The changing of knowledge ecologies

Towards a Semantic Web: Connecting knowledge in academic research

Bill Cope, Mary Kalantzis and Liam Magee

Chandos Publishing, 2011

“This book addresses the question of how knowledge is currently documented, and may soon be documented in the context of what it calls ‘semantic publishing’. This takes two forms: a more narrowly and technically defined ‘semantic web’; as well as a broader notion of semantic publishing. This book examines the ways in which knowledge is currently represented in journal articles and books. By contrast, it goes on to explore the potential impacts of semantic publishing on academic research and authorship.
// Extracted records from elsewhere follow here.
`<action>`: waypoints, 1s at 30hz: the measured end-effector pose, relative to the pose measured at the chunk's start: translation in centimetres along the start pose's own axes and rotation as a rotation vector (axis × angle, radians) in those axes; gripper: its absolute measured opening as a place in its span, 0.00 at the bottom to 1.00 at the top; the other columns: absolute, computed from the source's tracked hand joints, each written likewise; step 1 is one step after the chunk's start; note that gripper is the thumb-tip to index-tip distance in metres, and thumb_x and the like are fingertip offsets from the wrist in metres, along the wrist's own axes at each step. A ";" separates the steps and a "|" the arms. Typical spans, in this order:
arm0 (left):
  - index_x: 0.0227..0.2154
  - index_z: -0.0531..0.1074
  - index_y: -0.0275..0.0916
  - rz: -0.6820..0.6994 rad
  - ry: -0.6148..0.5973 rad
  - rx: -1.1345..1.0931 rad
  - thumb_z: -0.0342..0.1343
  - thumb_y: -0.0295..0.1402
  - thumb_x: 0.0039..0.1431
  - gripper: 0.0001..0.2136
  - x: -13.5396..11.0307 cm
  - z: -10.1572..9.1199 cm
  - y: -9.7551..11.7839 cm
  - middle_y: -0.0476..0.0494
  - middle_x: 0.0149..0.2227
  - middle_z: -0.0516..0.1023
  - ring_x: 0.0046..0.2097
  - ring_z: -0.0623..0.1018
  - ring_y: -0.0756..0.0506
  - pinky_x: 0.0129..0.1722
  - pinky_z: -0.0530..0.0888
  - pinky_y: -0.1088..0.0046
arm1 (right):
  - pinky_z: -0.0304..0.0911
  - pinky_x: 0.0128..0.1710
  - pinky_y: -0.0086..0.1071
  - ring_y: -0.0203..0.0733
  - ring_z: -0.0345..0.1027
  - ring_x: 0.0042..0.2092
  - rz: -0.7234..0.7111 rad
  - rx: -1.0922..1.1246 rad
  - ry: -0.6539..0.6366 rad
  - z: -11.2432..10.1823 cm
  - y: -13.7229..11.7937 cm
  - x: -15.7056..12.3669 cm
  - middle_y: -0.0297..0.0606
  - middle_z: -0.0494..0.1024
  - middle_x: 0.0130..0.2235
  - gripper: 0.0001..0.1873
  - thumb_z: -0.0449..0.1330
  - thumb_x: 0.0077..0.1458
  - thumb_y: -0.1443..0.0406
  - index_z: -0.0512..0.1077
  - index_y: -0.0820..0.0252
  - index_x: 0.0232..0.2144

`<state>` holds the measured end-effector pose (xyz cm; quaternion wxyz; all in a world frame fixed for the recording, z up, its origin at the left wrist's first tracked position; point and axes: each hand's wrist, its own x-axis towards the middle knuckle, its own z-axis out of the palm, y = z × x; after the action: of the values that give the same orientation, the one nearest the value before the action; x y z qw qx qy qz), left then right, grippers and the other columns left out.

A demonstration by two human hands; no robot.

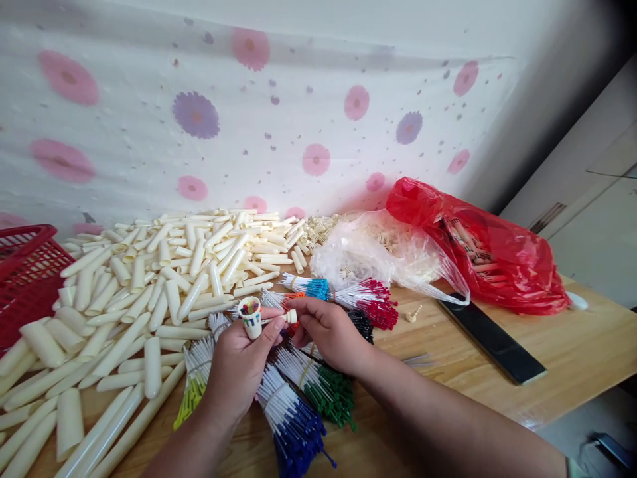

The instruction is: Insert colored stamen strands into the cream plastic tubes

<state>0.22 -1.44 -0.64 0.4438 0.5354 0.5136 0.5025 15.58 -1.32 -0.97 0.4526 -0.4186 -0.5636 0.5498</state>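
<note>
My left hand [243, 365] is closed round a small white cup-shaped tube [250, 318] with coloured marks on its side; multicoloured bits show in its open top. My right hand [323, 328] pinches near a small cream plastic piece [288, 317] with a ridged knob end, beside my left thumb. Its far fingers are partly hidden. Below and around both hands lie bundles of thin white sticks with coloured ends: dark blue [293, 425], green [328, 388], yellow [192, 398], red [371, 302], light blue [313, 287] and black [361, 322].
Many cream tapered tubes [149, 318] are heaped at left on the wooden table [572, 345]. A red basket [30, 279] stands far left. At right are a clear plastic bag [348, 249], a red bag [522, 265] and a long black flat object [492, 338].
</note>
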 end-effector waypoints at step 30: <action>0.30 0.74 0.34 -0.048 -0.013 -0.359 0.65 0.32 0.45 0.10 0.5 0.7 0.7 0.49 0.24 0.75 0.24 0.70 0.53 0.27 0.67 0.76 | 0.63 0.28 0.28 0.30 0.66 0.25 -0.126 0.105 -0.047 -1.2 -1.2 -0.3 0.30 0.74 0.30 0.19 0.57 0.56 0.58 0.62 0.57 0.48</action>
<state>1.03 -1.02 0.06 0.5474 0.4385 0.4254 0.5720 16.86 -1.41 0.20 0.4941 -0.3450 -0.5697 0.5587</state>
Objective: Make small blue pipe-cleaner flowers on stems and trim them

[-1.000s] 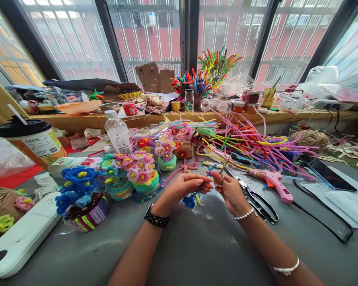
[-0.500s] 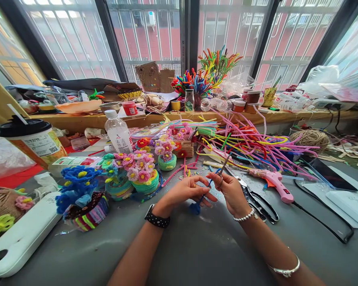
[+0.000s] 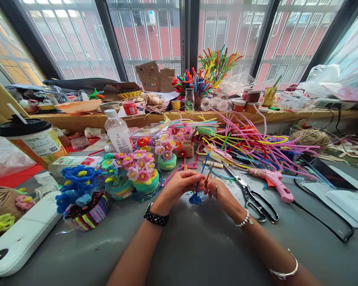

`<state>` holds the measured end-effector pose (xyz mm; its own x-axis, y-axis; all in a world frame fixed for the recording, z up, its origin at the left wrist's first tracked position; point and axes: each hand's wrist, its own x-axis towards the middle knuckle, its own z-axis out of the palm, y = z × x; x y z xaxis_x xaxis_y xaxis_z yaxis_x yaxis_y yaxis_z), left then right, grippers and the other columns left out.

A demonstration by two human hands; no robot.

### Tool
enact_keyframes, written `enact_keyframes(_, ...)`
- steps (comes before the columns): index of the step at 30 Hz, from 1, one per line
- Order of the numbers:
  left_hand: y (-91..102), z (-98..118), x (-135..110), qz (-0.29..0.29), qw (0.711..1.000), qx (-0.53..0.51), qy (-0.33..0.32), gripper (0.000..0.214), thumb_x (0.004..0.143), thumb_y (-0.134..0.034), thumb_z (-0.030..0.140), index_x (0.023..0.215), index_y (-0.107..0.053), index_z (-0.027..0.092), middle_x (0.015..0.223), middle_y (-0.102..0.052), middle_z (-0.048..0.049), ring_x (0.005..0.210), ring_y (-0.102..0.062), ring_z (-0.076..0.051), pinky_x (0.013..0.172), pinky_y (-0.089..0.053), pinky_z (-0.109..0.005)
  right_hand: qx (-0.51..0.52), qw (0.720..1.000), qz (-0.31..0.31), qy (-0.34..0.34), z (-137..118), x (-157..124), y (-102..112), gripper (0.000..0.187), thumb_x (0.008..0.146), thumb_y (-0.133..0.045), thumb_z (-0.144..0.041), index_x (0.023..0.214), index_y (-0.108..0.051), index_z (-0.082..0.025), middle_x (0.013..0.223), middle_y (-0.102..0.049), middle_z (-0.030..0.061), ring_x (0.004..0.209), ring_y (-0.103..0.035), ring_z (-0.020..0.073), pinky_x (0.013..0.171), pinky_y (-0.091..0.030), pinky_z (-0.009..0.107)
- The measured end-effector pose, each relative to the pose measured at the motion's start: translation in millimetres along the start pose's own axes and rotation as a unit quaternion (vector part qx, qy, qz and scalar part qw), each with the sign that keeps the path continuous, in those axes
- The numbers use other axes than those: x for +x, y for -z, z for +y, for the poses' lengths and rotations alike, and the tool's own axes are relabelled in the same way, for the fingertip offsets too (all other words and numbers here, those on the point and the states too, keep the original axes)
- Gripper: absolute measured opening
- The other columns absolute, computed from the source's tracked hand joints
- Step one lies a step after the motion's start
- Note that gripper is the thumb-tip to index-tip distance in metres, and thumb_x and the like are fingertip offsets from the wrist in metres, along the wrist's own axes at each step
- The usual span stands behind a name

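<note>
My left hand is closed on a blue pipe-cleaner flower, whose fuzzy head hangs below the fingers. Its thin stem sticks up above them. Close beside it, my right hand grips small metal scissors, blades pointing up next to the stem. My fingers hide the scissors' handles. A large pair of black-handled scissors lies on the table to the right of my right hand. Left of my hands stand a pot of pink flowers and a striped pot of blue flowers.
A pink glue gun with its black cable lies to the right, near a phone. Many loose pipe cleaners are heaped behind my hands. A bottle, a drink cup and a white device stand or lie left.
My right hand has moved left and down, bringing the small scissors beside the stem. My left fingers, spread before, have closed around the flower, and its stem now points up.
</note>
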<state>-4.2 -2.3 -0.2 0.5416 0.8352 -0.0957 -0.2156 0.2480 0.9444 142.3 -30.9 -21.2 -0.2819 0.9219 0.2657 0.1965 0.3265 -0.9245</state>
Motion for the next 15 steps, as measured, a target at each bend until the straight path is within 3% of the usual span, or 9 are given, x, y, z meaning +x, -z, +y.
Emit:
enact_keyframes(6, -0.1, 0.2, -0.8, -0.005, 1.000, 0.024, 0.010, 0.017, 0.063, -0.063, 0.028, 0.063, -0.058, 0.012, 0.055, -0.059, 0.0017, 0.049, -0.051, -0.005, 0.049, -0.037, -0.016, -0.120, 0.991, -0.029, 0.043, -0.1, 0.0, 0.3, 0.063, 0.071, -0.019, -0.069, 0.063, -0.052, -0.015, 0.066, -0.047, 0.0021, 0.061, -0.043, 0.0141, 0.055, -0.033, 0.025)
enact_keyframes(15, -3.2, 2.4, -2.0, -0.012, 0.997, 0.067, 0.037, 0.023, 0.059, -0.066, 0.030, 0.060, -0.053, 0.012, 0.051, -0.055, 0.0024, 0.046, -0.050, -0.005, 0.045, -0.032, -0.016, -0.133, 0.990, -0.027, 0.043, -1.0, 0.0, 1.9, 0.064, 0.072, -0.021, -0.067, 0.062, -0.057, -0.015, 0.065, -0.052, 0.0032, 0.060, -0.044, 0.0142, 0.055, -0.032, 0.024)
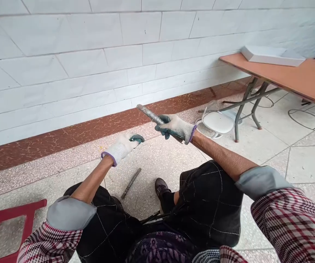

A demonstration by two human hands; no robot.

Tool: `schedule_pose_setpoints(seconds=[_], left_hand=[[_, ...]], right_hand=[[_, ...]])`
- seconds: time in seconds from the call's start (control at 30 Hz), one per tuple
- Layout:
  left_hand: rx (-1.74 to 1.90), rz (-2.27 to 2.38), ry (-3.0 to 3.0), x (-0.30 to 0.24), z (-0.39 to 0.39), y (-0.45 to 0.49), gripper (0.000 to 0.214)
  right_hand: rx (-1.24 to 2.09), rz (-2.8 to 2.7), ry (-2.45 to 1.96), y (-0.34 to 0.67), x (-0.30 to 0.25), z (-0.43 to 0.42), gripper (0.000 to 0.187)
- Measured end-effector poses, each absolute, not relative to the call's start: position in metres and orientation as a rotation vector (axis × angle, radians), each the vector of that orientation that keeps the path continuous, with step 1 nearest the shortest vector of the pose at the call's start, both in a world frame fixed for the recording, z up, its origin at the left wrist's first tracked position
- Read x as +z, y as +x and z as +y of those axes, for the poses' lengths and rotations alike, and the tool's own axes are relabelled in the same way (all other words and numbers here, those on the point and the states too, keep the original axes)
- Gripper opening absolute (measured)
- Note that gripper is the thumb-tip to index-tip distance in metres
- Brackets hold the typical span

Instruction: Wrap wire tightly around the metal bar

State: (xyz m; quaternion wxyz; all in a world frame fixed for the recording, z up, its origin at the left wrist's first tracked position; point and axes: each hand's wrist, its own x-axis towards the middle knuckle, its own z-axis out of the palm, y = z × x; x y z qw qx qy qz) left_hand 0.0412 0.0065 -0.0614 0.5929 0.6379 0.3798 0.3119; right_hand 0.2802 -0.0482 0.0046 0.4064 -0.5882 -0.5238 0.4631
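Both my hands wear white work gloves with dark green coated fingers and purple cuffs. My right hand (175, 127) is closed round a grey rod (149, 114) wound with thin silvery wire. Its far end points up and left, and a short length shows below the palm. Apart from the rod, my left hand (126, 146) is held low with its fingers curled together; what they pinch, if anything, is too small to make out. A second, thinner grey rod (131, 183) lies on the speckled floor between my feet.
A brown-topped folding table (277, 73) stands at the right, with a white box lid (273, 56) on it. Beneath its near end is a small white-seated chair (217, 121). Wire loops (309, 119) lie on the floor. A red plastic stool (28, 219) is at my left.
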Motion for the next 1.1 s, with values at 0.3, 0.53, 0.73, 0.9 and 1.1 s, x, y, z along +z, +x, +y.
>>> schedule_pose_setpoints(seconds=[0.3,0.53,0.73,0.9,1.1], left_hand=[[1.425,1.339,1.891,-0.007,-0.002,0.012,0.028],[0.829,1.024,2.778,0.019,0.005,0.026,0.044],[1.484,1.314,1.924,0.032,-0.002,0.015,0.034],[0.999,1.235,1.245,0.027,-0.023,0.036,0.018],[0.932,1.080,1.006,0.002,-0.023,0.065,0.006]], right_hand=[[1.106,-1.358,-1.403,0.256,-0.016,-0.016,0.021],[1.114,-1.737,-1.435,0.244,-0.009,-0.019,0.023],[1.016,-1.756,-1.407,0.247,0.005,-0.019,0.042],[0.855,-1.830,-1.476,0.249,0.001,-0.018,0.040],[0.616,-2.116,-1.403,0.241,0.007,-0.026,0.026]])
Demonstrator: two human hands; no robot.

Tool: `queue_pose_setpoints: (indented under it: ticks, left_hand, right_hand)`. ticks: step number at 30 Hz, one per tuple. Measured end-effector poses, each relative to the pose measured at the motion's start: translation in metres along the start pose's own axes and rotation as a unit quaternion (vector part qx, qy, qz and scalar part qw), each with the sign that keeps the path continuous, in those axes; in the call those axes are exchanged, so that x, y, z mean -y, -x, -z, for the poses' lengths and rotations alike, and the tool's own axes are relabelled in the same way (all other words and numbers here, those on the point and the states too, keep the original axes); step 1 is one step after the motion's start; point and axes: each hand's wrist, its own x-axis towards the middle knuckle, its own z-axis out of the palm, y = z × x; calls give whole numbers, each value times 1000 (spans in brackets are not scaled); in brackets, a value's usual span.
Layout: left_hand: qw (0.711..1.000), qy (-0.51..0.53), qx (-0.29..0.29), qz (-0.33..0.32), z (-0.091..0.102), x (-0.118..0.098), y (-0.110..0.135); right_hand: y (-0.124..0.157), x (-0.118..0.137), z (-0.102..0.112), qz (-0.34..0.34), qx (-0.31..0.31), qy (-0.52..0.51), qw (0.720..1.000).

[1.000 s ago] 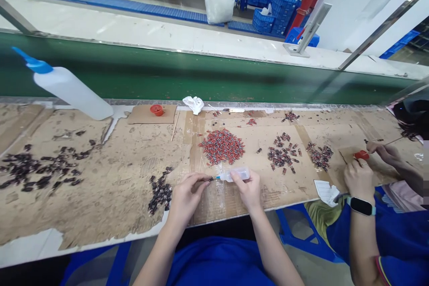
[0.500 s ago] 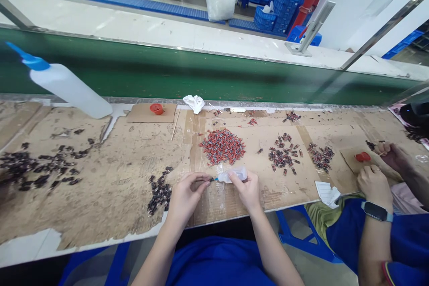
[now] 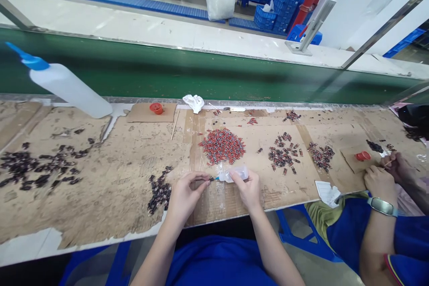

It sets this in the context of changing knowledge ecologies: the way research is done; the way knowledge is represented and; the modes of knowledge access used by researchers, students and the general public.”

Teaching and Learning — with a DIY attitude

DIY U : edupunks, edupreneurs, and the coming transformation of higher education
Anya Kamenetz

White River Junction, Vt. : Chelsea Green Pub., c2010 (available through HELIN)

Kamenetz argues that universities must radically change the way higher education is delivered and explains that institutions’ futures lie in personal learning networks and paths, blending experiential and digital approaches as open-source educational models

Case studies on digital scholarship and tenure

Digital Scholarship in the Tenure, Promotion, and Review Process

Deborah Lines Anderson, ed., M.E. Sharpe, 2004.  (available through HELIN)

“Andersen (information science and policy, State U. of New York at Albany) presents 13 papers that look at various aspects of the evaluation of digital media activities. The development of digital policies and procedures at academic institutions are explored in a series of case studies. The topic is mostly limited to projects in the social sciences and the humanities.”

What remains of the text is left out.